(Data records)
┌──

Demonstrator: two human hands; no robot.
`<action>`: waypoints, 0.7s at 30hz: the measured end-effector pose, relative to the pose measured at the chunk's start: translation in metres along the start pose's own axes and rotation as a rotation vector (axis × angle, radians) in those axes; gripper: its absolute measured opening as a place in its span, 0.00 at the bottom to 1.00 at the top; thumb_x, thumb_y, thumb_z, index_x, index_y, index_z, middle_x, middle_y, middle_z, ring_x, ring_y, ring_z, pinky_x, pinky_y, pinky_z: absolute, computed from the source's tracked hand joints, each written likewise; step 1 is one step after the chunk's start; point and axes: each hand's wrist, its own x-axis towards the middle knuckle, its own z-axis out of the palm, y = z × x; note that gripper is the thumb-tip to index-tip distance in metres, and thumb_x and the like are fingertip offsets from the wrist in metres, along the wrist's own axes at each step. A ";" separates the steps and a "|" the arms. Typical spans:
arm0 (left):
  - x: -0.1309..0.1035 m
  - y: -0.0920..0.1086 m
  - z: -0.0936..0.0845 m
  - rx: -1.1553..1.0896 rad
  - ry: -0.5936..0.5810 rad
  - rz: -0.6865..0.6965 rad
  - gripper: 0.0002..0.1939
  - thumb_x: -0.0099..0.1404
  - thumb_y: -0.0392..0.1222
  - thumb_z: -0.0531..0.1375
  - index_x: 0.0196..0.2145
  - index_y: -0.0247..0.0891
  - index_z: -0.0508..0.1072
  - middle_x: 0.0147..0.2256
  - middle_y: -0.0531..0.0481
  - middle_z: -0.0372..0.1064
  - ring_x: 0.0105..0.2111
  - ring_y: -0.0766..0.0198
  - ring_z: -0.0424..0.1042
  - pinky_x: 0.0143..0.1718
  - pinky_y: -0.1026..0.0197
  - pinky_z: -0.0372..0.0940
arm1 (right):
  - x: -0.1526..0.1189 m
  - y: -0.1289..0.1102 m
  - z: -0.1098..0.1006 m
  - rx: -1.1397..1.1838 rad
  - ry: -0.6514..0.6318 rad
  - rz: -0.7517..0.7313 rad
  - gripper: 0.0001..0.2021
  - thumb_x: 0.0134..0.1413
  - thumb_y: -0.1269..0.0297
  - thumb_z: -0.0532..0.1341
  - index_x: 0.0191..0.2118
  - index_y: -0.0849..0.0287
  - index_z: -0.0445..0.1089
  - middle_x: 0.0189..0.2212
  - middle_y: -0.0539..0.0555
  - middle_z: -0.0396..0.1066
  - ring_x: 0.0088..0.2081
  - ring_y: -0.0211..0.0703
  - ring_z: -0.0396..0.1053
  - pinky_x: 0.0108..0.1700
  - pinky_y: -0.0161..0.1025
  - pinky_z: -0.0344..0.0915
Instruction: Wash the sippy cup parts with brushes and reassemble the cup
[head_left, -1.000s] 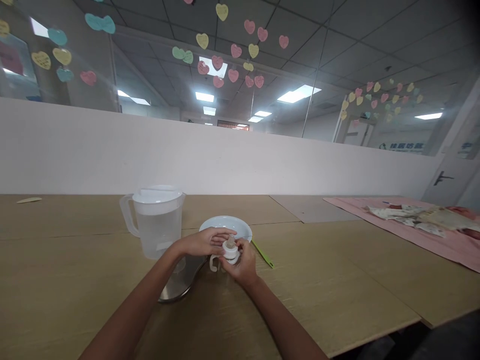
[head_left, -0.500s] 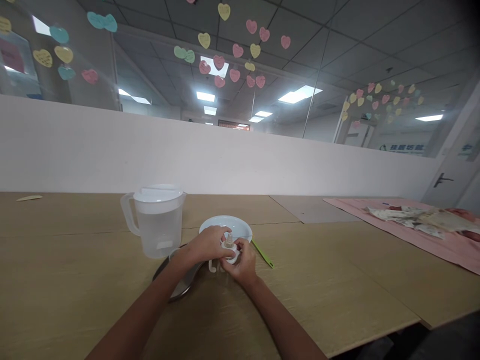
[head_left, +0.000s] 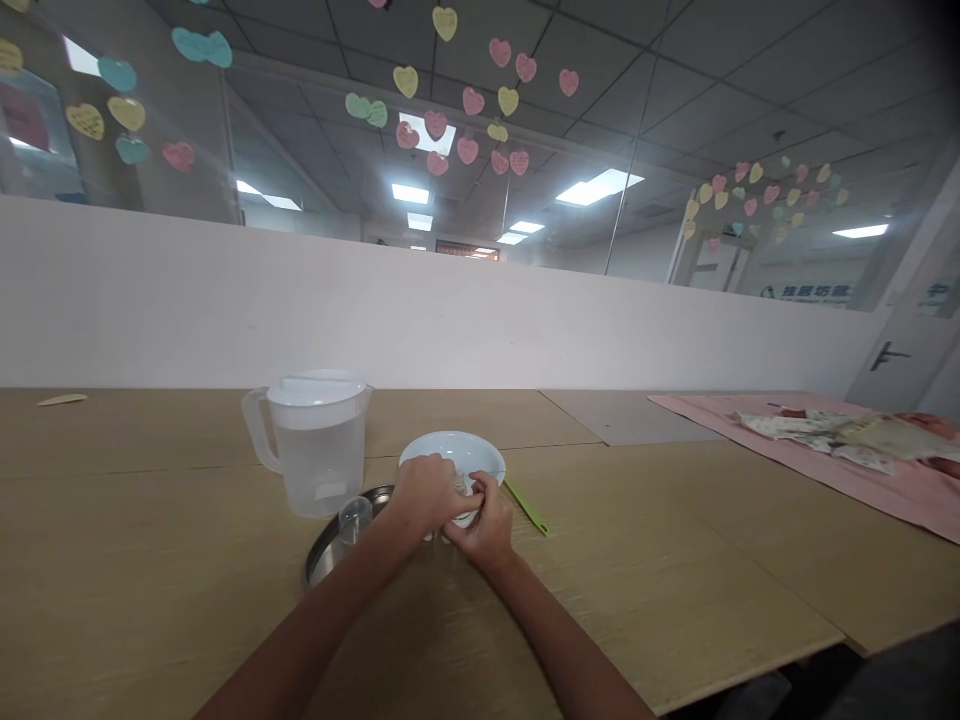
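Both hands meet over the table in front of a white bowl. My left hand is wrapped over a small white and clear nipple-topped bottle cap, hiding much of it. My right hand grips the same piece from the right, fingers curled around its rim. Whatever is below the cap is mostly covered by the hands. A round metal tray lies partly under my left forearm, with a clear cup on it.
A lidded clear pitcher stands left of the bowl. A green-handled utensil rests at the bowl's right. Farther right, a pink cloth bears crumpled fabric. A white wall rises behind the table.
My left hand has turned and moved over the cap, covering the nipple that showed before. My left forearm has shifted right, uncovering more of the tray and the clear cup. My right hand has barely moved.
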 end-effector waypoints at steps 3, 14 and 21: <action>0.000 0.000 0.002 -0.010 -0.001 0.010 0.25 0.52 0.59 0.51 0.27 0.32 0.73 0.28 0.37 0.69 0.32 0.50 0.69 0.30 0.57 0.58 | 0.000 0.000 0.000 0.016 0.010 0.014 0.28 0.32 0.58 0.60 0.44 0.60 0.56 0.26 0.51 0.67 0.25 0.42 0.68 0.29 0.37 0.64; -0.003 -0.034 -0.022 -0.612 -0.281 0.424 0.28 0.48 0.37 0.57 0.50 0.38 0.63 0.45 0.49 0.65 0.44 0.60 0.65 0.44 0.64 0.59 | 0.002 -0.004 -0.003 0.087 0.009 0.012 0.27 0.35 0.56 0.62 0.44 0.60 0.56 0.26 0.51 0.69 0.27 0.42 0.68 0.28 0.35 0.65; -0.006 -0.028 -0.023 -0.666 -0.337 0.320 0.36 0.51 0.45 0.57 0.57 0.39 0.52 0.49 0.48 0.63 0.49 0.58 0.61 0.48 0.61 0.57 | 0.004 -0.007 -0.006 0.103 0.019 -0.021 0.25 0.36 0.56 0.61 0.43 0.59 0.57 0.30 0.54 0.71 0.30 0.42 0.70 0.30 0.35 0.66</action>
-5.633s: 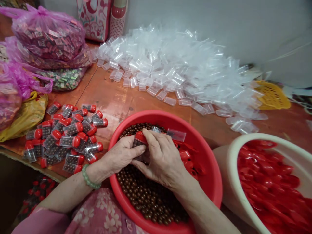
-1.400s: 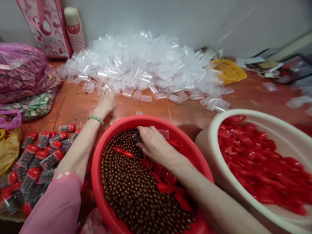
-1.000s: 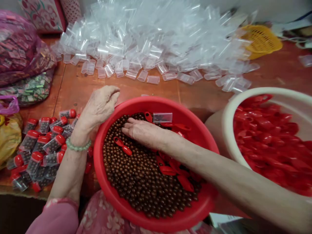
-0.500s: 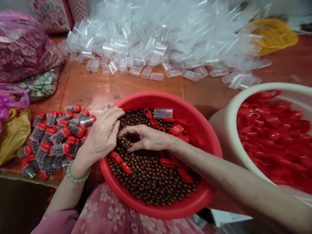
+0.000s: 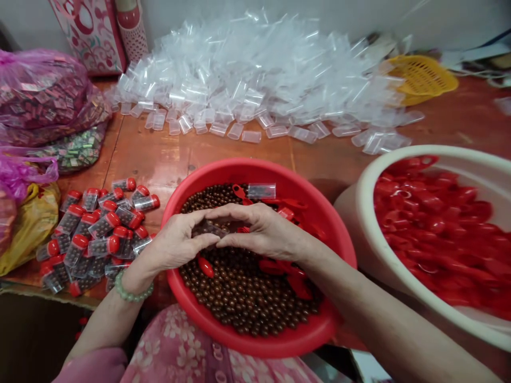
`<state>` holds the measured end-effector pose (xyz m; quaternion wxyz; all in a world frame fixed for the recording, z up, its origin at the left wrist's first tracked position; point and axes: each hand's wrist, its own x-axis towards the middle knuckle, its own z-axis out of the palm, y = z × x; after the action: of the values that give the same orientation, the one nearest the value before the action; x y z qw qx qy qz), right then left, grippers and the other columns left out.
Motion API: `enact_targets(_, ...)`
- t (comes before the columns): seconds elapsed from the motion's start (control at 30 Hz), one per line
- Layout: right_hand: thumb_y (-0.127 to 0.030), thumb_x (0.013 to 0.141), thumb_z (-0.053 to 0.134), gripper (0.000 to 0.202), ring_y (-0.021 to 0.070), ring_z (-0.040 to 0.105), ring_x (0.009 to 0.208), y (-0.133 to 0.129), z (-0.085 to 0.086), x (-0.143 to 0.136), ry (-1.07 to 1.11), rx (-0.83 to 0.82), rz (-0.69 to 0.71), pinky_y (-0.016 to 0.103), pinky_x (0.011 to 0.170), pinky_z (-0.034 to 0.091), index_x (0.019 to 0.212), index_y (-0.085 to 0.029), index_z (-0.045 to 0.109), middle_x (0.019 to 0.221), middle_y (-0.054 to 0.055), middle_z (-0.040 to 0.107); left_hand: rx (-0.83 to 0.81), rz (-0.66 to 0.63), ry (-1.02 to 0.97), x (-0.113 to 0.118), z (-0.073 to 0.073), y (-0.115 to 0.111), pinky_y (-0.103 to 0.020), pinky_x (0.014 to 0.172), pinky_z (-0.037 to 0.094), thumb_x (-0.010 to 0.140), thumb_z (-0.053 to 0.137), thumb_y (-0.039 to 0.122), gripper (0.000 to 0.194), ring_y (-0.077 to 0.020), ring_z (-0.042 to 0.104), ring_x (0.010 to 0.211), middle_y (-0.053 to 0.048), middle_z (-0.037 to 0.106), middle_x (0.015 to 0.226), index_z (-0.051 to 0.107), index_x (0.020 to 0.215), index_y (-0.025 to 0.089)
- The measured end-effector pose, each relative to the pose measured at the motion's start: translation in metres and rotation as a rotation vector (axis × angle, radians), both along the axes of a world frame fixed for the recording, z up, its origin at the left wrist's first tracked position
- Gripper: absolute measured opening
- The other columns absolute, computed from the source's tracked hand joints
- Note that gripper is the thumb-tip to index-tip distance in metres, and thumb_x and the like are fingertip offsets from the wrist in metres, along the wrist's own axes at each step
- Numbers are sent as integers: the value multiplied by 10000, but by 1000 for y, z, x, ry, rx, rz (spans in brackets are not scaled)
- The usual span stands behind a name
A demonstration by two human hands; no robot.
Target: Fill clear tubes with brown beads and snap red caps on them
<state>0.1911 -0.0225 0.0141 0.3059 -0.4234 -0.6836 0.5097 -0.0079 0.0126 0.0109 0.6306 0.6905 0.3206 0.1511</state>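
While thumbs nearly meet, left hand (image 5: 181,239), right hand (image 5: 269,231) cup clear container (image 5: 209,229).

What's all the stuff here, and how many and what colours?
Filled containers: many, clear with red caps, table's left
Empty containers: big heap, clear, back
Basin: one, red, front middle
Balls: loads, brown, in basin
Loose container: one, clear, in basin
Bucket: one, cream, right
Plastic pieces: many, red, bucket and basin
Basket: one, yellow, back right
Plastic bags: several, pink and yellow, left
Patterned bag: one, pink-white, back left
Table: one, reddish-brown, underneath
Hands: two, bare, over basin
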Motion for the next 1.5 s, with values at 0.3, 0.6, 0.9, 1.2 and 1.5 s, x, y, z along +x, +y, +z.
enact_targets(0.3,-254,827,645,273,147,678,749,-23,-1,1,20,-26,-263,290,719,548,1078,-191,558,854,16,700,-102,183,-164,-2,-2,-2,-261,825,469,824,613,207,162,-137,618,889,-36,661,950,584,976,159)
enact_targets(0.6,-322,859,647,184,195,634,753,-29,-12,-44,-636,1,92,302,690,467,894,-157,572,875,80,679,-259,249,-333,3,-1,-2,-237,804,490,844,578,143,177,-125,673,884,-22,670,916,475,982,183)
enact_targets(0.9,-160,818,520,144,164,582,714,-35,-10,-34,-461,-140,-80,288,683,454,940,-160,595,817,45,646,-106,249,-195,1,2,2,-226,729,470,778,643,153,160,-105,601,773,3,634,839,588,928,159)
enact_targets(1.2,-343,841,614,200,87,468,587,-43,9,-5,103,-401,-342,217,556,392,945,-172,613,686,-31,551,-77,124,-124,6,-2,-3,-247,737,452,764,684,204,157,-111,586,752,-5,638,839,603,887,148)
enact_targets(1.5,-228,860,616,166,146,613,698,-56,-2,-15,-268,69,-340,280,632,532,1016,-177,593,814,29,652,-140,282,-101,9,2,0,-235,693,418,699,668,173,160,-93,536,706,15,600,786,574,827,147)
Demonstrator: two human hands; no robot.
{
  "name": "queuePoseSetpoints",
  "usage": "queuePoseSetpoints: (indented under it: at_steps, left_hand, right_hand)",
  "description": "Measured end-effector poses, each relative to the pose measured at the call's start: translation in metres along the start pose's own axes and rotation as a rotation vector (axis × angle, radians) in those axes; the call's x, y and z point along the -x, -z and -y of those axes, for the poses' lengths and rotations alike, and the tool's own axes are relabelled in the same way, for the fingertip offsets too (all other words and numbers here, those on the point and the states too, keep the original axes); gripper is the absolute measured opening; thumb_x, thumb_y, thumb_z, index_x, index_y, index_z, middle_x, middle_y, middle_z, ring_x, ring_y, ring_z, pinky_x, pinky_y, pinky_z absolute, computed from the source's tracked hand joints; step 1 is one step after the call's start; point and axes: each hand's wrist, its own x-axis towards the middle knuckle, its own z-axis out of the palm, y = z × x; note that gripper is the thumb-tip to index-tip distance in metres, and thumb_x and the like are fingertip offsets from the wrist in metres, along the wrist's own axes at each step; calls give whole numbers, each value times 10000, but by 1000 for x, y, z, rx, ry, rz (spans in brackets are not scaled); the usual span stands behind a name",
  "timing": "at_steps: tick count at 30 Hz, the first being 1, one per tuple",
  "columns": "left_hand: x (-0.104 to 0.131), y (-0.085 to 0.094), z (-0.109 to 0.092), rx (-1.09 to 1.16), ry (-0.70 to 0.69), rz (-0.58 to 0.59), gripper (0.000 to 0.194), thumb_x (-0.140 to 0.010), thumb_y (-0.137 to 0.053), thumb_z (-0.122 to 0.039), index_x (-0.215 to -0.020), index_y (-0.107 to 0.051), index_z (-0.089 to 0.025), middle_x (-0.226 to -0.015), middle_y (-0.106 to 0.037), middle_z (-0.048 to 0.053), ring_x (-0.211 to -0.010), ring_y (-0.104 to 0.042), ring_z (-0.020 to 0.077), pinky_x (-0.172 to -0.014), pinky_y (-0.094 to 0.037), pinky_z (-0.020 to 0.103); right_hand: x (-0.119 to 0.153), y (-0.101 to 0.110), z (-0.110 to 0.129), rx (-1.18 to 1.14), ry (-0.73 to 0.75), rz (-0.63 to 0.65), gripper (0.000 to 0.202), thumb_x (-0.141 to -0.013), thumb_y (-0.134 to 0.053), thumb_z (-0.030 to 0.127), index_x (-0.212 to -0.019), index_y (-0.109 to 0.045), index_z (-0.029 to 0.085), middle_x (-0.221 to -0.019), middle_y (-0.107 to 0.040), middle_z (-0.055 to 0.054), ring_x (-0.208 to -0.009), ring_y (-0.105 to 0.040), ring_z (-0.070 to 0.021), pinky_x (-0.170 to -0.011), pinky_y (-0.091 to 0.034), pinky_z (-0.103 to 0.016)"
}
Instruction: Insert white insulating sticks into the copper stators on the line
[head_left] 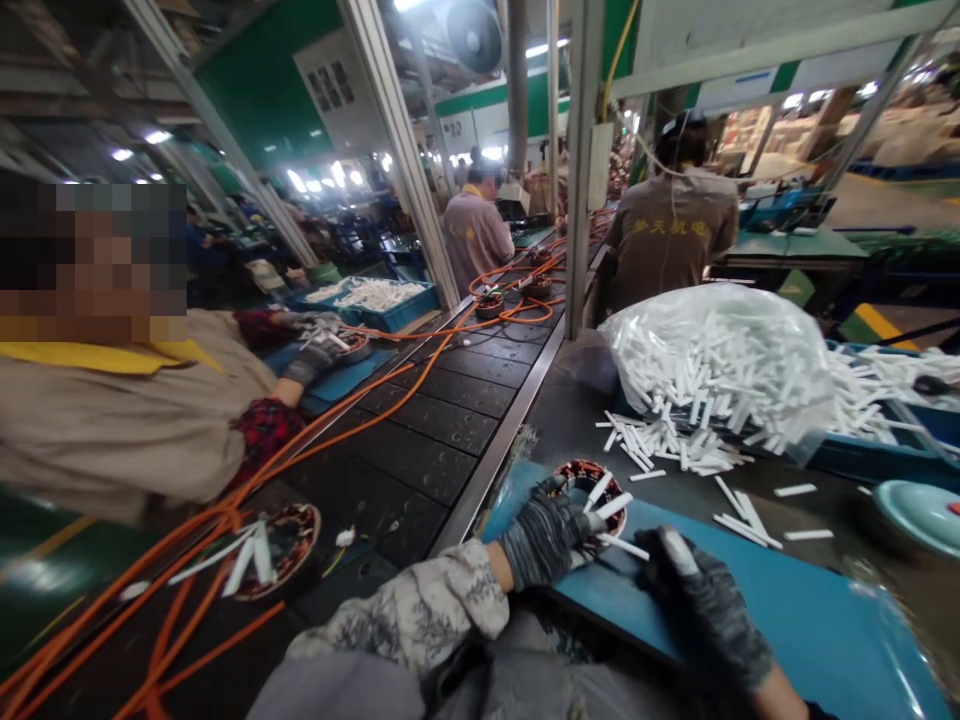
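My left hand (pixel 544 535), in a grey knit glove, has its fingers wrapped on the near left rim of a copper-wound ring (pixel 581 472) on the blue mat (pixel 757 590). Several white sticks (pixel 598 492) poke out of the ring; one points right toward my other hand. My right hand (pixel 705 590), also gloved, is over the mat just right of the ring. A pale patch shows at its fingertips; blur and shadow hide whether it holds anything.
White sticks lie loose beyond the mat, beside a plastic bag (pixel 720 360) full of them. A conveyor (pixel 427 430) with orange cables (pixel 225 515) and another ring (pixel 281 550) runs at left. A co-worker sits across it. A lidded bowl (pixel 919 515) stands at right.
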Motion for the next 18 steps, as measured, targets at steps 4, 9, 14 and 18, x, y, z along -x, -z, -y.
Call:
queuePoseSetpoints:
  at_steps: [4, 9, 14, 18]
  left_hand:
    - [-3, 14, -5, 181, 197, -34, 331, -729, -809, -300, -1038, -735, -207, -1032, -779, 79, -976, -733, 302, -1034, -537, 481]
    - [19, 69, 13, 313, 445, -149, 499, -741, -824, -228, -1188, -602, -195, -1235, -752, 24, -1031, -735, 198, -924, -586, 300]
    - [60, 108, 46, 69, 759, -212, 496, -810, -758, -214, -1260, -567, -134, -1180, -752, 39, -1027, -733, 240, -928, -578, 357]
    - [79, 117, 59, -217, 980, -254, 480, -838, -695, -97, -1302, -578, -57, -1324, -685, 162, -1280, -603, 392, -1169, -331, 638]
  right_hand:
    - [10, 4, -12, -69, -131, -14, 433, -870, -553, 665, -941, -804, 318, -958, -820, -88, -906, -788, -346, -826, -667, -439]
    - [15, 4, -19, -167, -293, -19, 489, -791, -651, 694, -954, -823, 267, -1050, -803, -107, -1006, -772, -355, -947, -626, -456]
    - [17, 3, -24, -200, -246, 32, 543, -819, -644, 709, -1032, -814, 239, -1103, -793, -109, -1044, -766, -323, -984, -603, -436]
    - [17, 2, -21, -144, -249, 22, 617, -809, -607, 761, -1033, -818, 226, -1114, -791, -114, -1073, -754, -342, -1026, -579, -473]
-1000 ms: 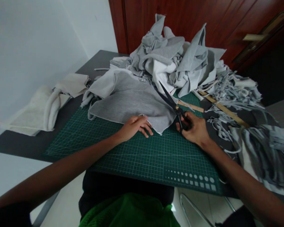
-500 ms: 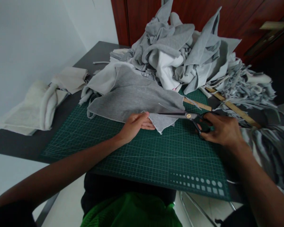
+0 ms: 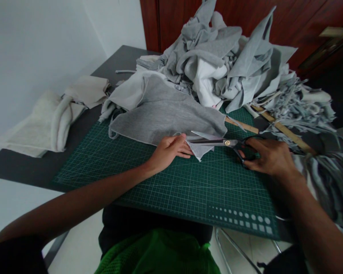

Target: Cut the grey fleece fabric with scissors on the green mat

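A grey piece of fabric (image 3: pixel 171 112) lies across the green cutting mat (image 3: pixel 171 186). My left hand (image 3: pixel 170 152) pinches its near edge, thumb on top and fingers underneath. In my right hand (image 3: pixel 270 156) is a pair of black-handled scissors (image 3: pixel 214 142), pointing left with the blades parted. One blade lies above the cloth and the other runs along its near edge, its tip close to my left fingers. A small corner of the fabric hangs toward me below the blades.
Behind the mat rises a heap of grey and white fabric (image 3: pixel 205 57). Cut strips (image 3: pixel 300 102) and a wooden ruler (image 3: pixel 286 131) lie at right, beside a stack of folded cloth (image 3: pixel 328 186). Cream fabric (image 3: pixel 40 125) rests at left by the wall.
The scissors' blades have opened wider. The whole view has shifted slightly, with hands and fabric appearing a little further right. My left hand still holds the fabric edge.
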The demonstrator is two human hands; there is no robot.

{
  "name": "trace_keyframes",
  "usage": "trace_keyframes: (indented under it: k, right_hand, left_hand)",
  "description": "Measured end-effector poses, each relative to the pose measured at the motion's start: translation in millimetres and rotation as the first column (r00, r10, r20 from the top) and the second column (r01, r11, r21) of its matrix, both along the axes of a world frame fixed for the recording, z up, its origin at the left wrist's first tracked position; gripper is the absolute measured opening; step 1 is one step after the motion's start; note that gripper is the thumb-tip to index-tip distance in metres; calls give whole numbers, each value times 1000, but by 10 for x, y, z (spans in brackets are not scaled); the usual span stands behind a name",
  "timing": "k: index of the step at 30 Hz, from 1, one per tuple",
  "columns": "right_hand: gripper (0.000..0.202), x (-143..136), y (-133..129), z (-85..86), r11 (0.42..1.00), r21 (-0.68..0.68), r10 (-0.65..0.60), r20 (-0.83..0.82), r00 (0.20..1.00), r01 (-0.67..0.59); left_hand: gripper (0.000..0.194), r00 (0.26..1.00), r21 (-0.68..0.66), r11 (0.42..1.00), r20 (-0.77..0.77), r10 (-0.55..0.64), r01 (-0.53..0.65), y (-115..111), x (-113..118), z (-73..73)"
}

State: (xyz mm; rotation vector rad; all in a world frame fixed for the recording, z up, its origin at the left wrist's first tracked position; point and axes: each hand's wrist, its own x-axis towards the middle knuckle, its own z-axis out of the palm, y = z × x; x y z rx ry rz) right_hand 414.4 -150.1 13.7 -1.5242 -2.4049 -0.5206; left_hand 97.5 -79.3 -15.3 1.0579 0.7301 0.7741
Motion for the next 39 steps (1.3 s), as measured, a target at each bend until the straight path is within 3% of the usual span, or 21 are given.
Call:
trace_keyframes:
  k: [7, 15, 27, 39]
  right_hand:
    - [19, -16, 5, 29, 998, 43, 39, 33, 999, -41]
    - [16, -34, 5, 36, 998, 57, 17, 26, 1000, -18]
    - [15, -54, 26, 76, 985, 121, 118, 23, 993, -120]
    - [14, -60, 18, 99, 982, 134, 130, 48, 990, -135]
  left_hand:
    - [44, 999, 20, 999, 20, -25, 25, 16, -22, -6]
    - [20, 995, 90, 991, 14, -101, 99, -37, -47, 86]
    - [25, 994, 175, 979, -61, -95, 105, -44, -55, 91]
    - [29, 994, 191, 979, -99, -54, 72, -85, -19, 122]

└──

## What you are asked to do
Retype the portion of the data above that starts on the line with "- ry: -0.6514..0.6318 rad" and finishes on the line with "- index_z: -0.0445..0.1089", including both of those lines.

## Task output
  - ry: -0.6514..0.6318 rad
  - rz: -0.7517..0.7313 rad
  - gripper: 0.0001..0.2021
  - thumb_x: 0.0134..0.1413
  - thumb_y: -0.1269..0.0297
  - thumb_z: -0.0532..0.1341
  - index_x: 0.0191..0.2118
  - index_y: -0.0849..0.0287
  - index_z: -0.0445..0.1089

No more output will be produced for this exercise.